На последних словах, испустив истерический вопль, Истрин неожиданно запрыгнул на учительский стол. То есть встал ногами. В ботинках! Причем не в каких-нибудь сандалетах, а в громоздких «тимберлэндах», поутру месивших весеннюю грязь. Так называемая тракторная подошва была грубо припечатана к желтоватому ламинированному ДСП.

– Вот так и так! И эдак! И загрызу! И прожую, и выплюну потом!!! – кричал он, стоя на столе и энергично разрывая какие-то бумаги в мелкие клочья, летевшие в лица сидящих за первыми партами.

Юра подсунул мне мой же кусочек бумажки, на котором под цитатой из фильма было дописано «пидор?». Но Адриан не был геем.
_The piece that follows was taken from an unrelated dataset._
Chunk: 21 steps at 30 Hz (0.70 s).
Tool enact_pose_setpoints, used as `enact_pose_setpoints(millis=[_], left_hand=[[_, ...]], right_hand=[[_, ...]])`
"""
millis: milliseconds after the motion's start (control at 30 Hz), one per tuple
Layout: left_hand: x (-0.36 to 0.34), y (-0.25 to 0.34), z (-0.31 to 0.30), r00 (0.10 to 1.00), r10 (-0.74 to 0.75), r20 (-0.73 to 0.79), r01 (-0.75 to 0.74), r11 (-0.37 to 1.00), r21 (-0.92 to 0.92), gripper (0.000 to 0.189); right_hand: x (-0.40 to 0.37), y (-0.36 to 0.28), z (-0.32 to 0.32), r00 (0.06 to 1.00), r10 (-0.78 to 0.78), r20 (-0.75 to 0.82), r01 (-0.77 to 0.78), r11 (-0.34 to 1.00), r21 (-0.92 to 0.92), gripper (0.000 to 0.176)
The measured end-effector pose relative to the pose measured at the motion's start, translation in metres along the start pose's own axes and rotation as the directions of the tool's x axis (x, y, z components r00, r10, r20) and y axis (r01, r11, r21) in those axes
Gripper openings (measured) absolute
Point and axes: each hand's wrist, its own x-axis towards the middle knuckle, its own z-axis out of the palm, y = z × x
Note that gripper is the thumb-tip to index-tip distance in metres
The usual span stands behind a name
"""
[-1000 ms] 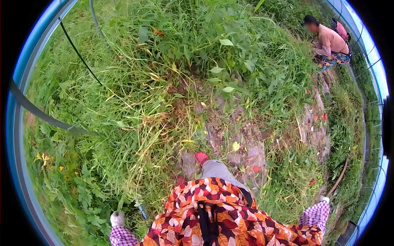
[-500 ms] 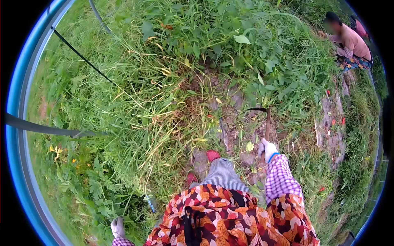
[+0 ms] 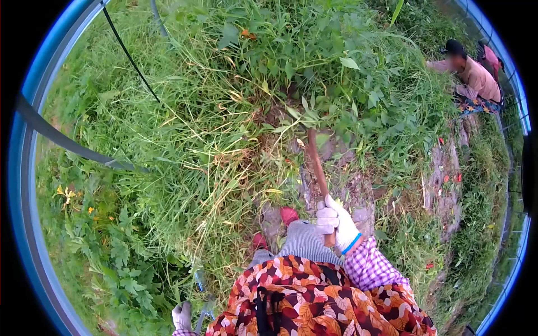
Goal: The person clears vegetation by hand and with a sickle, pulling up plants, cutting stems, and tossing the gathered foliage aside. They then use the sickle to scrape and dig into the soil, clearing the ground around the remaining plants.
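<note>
My right hand (image 3: 337,223), in a white glove with a blue cuff, is wrapped round the wooden handle (image 3: 317,165) of a sickle. Leaves of the green plants cover the blade end. At the bottom left, my left hand (image 3: 182,317), also gloved, rests at the edge of the green weeds (image 3: 162,269); its fingers are too small and partly hidden to make out. Cut, yellowing grass (image 3: 224,168) lies in front of my red shoes (image 3: 288,215).
A person (image 3: 476,81) in a dark cap crouches among plants at the upper right, with another partly visible behind. A blue frame (image 3: 28,224) curves along the left. A grey strap (image 3: 73,147) and a black cord (image 3: 126,50) cross the left side. Red bits lie on the right-hand path.
My right hand has moved left and nearer my body, and the sickle's blade has gone from bare ground into the leaves. My left hand has shifted slightly right and down.
</note>
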Motion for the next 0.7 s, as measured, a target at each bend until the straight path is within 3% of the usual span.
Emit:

К концу второго семестра его любовницей стала наша однокурсница Марина Зуйкович. Красивая, яркая девушка. Медалистка. Воительница. Общественница. Она красила губы алой помадой и в честь собственного имени носила аквамариновый плащ. Зуйкович обращалась к Адриану на «ты». И делала это с апломбом. Разумеется, они афишировали связь – приезжали в университет вместе и, подходя к центральному входу, держались как пара, у которой недавно был завтрак, а перед завтраком секс, третий по счету за последние восемь часов. Я не общалась с Мариной. За годы мы перемолвились, может быть, парой слов. Но во всю жизнь мне не забылись ее активные духи, броские косынки и шум, производимый энергичной, уверенной походкой, – шум, причиной которого могли быть только слои сотни нижних юбок под кринолином, но на самом деле были всего лишь две полы зеленого расстегнутого плаща.